For programs that are computing a big array of stuff, you can compute pieces of the array separately. For example, most graphics programs can divide up the image (or 3D model) into pieces.
For programs that search over a big area for stuff, you can search subareas separately.
For programs that total up a bunch of stuff, you can usually total up the pieces independently, and then come up with a grand total at the end.

There's often a substantial amount of rethinking required to split a program into pieces. It's easy, for example, to mess up the division of work so some things get done twice, and others never get done at all!

Stuff that's really hard to do in parallel includes sorting, complicated nonlinear transformations like compiling, and talking to existing sequential code. It's also usually harmful to try to split up one file's I/O operations into pieces--if you can eventually make the file locking and seeking work reliably, you'll often still get bad performance.
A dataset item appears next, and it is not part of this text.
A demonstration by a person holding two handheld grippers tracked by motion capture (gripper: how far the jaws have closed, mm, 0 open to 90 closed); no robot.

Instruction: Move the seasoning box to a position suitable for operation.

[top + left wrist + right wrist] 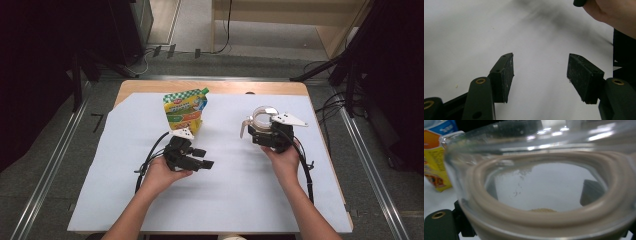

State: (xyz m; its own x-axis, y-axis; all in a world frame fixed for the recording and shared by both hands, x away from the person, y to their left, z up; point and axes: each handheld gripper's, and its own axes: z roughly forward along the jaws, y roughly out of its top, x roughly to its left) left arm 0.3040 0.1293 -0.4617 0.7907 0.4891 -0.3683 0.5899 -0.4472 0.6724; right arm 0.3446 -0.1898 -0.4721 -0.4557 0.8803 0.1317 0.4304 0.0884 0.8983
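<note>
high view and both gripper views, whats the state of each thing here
left gripper: jaws open, nothing between them, low over the white sheet
right gripper: holds the clear container
clear container: in the right gripper, beige ring at its rim, a little tan material at the bottom
snack pouch: upright on the sheet, untouched

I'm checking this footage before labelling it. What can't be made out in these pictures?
- Print on the yellow-green snack pouch: too small in high view, edge-cut in right gripper view.
- Right gripper jaws: hidden by the clear glass jar with beige seal.
- The jar's contents: blurred.
</note>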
I always try to switch to in-memory operations first, write out to multiple files (which works nicely), or have only one thread do most of the I/O.

One well-known problem with dividing a problem into pieces is "load balance"--the pieces are almost never all the same size. For example, if you divide a problem into two pieces for two processors, but the left piece is way bigger, the right processor will spend most of its time waiting for the left one to finish. If you have 100 processors (the 2017 Intel Centium), it's easy to screw up your work division so that 99 of the processors are waiting for the last one to finish. This can destroy the performance improvement you'd get from parallelism, so load imbalance is a bad thing.

Luckily, there's a cool trick for fixing load balance problems--just make way more pieces than you think you'll need ("overdecomposition"). For example, if you've got two processors, make like ten threads. Then if one thread finishes early, there still are nine more for your processor to choose from. In general, you'll get good performance from threads until the threads are doing less than a few dozen milliseconds of work (or until the OS can't create you any more threads!). (See my friend Milind Bhandarkar's thesis for some performance graphs of this.)

Finally, load balance is usually impossible to fix if you've divided the problem into inherently unequal pieces--for example, if you divide a compiler into three threads (preprocessor, syntax parse, and code generation). The problem with this "heterogenous" each-thread-does-a-different-thing approach is that you've only got three threads, so you can't overdecompose. You're also limited to how many CPUs you can support. Doing a threaded compiler that has one thread per *input file* would be a better approach, since almost anytime you're waiting for the compiler, there are lots of different files to compile.